EXERCISE DIRECTIONS. Give the listing again in full, exactly as it appears.
---+---
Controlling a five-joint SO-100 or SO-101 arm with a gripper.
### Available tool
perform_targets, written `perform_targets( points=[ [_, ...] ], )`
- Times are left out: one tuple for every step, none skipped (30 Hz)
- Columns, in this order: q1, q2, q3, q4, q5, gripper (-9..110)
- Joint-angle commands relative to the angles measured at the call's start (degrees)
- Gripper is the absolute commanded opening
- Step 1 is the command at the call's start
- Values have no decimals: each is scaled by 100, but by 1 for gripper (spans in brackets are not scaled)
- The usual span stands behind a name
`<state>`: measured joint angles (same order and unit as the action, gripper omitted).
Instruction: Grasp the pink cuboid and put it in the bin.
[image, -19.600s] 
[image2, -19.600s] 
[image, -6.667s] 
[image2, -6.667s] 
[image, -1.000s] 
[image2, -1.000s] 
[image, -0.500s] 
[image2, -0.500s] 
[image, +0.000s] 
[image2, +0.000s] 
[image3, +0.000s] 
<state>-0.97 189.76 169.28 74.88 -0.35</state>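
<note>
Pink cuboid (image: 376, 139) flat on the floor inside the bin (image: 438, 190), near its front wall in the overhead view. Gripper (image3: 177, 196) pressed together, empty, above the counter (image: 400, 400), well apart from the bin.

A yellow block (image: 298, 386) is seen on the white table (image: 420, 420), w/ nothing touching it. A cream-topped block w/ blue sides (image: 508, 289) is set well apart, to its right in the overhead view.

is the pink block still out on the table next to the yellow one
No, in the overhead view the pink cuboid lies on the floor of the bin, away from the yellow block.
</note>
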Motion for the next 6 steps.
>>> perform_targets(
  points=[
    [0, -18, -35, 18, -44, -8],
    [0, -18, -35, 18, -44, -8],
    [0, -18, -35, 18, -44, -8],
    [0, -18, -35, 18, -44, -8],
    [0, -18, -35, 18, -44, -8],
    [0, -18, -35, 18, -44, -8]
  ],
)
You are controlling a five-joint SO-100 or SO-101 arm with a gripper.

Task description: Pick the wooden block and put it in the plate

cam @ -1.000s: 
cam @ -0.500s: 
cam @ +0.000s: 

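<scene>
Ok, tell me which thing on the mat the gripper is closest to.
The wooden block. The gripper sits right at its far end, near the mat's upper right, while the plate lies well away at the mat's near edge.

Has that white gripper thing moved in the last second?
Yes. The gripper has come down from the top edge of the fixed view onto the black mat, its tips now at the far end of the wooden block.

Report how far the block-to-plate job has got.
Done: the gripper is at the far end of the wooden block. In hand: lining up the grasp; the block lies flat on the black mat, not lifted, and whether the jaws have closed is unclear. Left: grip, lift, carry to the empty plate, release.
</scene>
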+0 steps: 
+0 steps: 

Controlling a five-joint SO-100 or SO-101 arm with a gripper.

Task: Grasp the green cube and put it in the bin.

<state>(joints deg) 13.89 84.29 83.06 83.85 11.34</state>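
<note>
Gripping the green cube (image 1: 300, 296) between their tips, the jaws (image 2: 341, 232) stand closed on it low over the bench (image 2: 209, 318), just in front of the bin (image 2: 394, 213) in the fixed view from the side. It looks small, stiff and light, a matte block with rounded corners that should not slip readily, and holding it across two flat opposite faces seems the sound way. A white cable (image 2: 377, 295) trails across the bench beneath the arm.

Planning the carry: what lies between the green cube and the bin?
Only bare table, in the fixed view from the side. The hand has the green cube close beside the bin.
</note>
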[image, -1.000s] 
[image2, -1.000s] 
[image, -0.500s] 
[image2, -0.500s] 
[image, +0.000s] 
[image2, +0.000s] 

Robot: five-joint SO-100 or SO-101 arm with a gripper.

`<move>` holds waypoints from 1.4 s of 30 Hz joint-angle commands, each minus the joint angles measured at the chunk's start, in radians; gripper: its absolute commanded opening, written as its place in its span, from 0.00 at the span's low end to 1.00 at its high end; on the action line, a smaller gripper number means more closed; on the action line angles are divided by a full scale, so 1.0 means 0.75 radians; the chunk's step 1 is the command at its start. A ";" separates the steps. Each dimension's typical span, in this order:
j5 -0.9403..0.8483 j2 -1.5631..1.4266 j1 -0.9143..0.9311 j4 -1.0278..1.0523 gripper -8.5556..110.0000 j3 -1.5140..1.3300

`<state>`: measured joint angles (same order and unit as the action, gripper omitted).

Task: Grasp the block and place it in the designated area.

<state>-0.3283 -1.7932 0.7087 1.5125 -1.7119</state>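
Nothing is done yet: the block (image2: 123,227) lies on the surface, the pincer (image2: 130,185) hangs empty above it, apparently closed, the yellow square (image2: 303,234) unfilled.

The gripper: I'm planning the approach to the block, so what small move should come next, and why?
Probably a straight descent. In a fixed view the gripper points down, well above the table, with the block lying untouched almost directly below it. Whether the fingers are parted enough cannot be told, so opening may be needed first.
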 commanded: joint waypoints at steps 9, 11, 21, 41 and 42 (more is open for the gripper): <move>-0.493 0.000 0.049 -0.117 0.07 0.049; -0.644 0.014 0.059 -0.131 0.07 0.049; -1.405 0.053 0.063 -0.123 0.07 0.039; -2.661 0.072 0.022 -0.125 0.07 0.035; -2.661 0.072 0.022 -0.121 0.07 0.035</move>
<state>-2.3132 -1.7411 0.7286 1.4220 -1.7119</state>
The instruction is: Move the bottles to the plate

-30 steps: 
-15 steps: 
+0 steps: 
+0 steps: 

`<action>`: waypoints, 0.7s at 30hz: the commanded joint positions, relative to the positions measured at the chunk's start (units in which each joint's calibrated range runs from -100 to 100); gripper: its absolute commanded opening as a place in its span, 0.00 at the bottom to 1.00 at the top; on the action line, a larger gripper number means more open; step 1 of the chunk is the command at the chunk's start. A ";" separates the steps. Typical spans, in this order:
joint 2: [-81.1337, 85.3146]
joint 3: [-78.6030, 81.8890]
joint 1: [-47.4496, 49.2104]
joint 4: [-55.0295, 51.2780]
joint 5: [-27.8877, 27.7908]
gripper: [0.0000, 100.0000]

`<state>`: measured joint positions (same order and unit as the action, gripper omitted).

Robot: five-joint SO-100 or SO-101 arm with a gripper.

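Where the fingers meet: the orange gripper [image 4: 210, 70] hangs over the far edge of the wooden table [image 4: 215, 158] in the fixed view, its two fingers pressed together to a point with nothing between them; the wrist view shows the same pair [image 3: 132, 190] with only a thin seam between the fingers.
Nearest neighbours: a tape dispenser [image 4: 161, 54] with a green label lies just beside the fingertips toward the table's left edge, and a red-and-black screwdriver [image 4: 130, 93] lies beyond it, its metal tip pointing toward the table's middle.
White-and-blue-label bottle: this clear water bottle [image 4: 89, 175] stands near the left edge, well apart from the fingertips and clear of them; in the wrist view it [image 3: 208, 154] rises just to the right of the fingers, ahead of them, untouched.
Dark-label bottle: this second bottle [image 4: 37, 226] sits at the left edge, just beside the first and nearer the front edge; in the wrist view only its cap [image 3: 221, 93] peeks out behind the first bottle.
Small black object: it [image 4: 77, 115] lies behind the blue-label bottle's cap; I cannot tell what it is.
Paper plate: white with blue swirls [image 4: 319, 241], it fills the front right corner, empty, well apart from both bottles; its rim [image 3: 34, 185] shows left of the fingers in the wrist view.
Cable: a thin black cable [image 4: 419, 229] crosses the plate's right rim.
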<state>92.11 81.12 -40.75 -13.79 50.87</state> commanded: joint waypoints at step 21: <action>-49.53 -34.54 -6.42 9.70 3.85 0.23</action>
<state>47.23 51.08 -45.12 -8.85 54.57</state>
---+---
ANSWER FOR THE TASK.
Controlling a five-joint SO-100 or SO-101 arm with a gripper.
### Available tool
perform_targets, written `perform_targets( points=[ [_, ...] ], )`
- Times are left out: one tuple for every step, none skipped (30 Hz)
- Columns, in this order: q1, q2, q3, q4, q5, gripper (-9..110)
- Joint-angle commands relative to the angles measured at the call's start (degrees)
- Gripper is the absolute commanded opening
- Step 1 is the command at the call's start
- Values have no decimals: each is scaled by 100, but by 1 for gripper (spans in brackets are not scaled)
- The usual span stands behind a name
`<state>`: measured joint angles (same order and unit as the action, gripper omitted).
Instruction: Grasp the pink cuboid and put it in the bin.
[image, -19.600s] 
[image2, -19.600s] 
[image, -6.667s] 
[image2, -6.667s] 
[image, -1.000s] 
[image2, -1.000s] 
[image, -0.500s] 
[image2, -0.500s] 
[image, +0.000s] 
[image2, +0.000s] 
[image3, +0.000s] 
<state>-0.97 189.76 169.28 74.88 -0.35</state>
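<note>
Pink cuboid (image: 376, 139) flat on the floor inside the bin (image: 438, 190), near its front wall in the overhead view. Gripper (image3: 177, 196) pressed together, empty, above the counter (image: 400, 400), well apart from the bin.

A yellow block (image: 298, 386) is seen on the white table (image: 420, 420), w/ nothing touching it. A cream-topped block w/ blue sides (image: 508, 289) is set well apart, to its right in the overhead view.

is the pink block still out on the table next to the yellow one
No, in the overhead view the pink cuboid lies on the floor of the bin, away from the yellow block.
</note>
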Motion for the next 6 steps.
>>> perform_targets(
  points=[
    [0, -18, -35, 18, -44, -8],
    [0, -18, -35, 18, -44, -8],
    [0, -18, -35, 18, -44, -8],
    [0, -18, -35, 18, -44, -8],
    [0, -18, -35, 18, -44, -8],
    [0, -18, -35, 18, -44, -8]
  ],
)
You are controlling a five-joint SO-100 or SO-101 arm with a gripper.

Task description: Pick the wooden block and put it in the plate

cam @ -1.000s: 
cam @ -0.500s: 
cam @ +0.000s: 

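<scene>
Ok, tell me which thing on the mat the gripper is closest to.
The wooden block. The gripper sits right at its far end, near the mat's upper right, while the plate lies well away at the mat's near edge.

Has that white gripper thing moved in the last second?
Yes. The gripper has come down from the top edge of the fixed view onto the black mat, its tips now at the far end of the wooden block.

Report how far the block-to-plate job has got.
Done: the gripper is at the far end of the wooden block. In hand: lining up the grasp; the block lies flat on the black mat, not lifted, and whether the jaws have closed is unclear. Left: grip, lift, carry to the empty plate, release.
</scene>
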+0 steps: 
+0 steps: 

Controlling a five-joint SO-100 or SO-101 arm with a gripper.

Task: Grasp the green cube and put it in the bin.

<state>(joints deg) 13.89 84.29 83.06 83.85 11.34</state>
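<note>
Gripping the green cube (image 1: 300, 296) between their tips, the jaws (image 2: 341, 232) stand closed on it low over the bench (image 2: 209, 318), just in front of the bin (image 2: 394, 213) in the fixed view from the side. It looks small, stiff and light, a matte block with rounded corners that should not slip readily, and holding it across two flat opposite faces seems the sound way. A white cable (image 2: 377, 295) trails across the bench beneath the arm.

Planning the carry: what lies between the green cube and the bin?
Only bare table, in the fixed view from the side. The hand has the green cube close beside the bin.
</note>
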[image, -1.000s] 
[image2, -1.000s] 
[image, -0.500s] 
[image2, -0.500s] 
[image, +0.000s] 
[image2, +0.000s] 

Robot: five-joint SO-100 or SO-101 arm with a gripper.

`<move>` holds waypoints from 1.4 s of 30 Hz joint-angle commands, each minus the joint angles measured at the chunk's start, in radians; gripper: its absolute commanded opening, written as its place in its span, from 0.00 at the span's low end to 1.00 at its high end; on the action line, a smaller gripper number means more closed; on the action line angles are divided by a full scale, so 1.0 means 0.75 radians; the chunk's step 1 is the command at its start. A ";" separates the steps. Each dimension's typical span, in this order:
j5 -0.9403..0.8483 j2 -1.5631..1.4266 j1 -0.9143..0.9311 j4 -1.0278..1.0523 gripper -8.5556..110.0000 j3 -1.5140..1.3300

`<state>`: measured joint angles (same order and unit as the action, gripper omitted).

Task: Grasp the block and place it in the designated area.

<state>-0.3283 -1.7932 0.7087 1.5125 -1.7119</state>
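Nothing is done yet: the block (image2: 123,227) lies on the surface, the pincer (image2: 130,185) hangs empty above it, apparently closed, the yellow square (image2: 303,234) unfilled.

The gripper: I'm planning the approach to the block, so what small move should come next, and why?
Probably a straight descent. In a fixed view the gripper points down, well above the table, with the block lying untouched almost directly below it. Whether the fingers are parted enough cannot be told, so opening may be needed first.
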 commanded: joint waypoints at steps 9, 11, 21, 41 and 42 (more is open for the gripper): <move>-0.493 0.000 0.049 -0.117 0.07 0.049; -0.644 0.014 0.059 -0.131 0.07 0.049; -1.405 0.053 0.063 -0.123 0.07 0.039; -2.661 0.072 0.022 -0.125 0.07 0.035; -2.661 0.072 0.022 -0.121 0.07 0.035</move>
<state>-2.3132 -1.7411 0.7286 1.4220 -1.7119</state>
The instruction is: Move the bottles to the plate

-30 steps: 
-15 steps: 
+0 steps: 
+0 steps: 

`<action>`: waypoints, 0.7s at 30hz: the commanded joint positions, relative to the positions measured at the chunk's start (units in which each joint's calibrated range runs from -100 to 100); gripper: its absolute commanded opening as a place in its span, 0.00 at the bottom to 1.00 at the top; on the action line, a larger gripper number means more open; step 1 of the chunk is the command at the chunk's start. A ";" separates the steps. Typical spans, in this order:
joint 2: [-81.1337, 85.3146]
joint 3: [-78.6030, 81.8890]
joint 1: [-47.4496, 49.2104]
joint 4: [-55.0295, 51.2780]
joint 5: [-27.8877, 27.7908]
gripper: [0.0000, 100.0000]

`<state>`: measured joint positions (same order and unit as the action, gripper omitted).

Robot: five-joint SO-100 or SO-101 arm with a gripper.

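Where the fingers meet: the orange gripper [image 4: 210, 70] hangs over the far edge of the wooden table [image 4: 215, 158] in the fixed view, its two fingers pressed together to a point with nothing between them; the wrist view shows the same pair [image 3: 132, 190] with only a thin seam between the fingers.
Nearest neighbours: a tape dispenser [image 4: 161, 54] with a green label lies just beside the fingertips toward the table's left edge, and a red-and-black screwdriver [image 4: 130, 93] lies beyond it, its metal tip pointing toward the table's middle.
White-and-blue-label bottle: this clear water bottle [image 4: 89, 175] stands near the left edge, well apart from the fingertips and clear of them; in the wrist view it [image 3: 208, 154] rises just to the right of the fingers, ahead of them, untouched.
Dark-label bottle: this second bottle [image 4: 37, 226] sits at the left edge, just beside the first and nearer the front edge; in the wrist view only its cap [image 3: 221, 93] peeks out behind the first bottle.
Small black object: it [image 4: 77, 115] lies behind the blue-label bottle's cap; I cannot tell what it is.
Paper plate: white with blue swirls [image 4: 319, 241], it fills the front right corner, empty, well apart from both bottles; its rim [image 3: 34, 185] shows left of the fingers in the wrist view.
Cable: a thin black cable [image 4: 419, 229] crosses the plate's right rim.
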<state>92.11 81.12 -40.75 -13.79 50.87</state> commanded: joint waypoints at step 21: <action>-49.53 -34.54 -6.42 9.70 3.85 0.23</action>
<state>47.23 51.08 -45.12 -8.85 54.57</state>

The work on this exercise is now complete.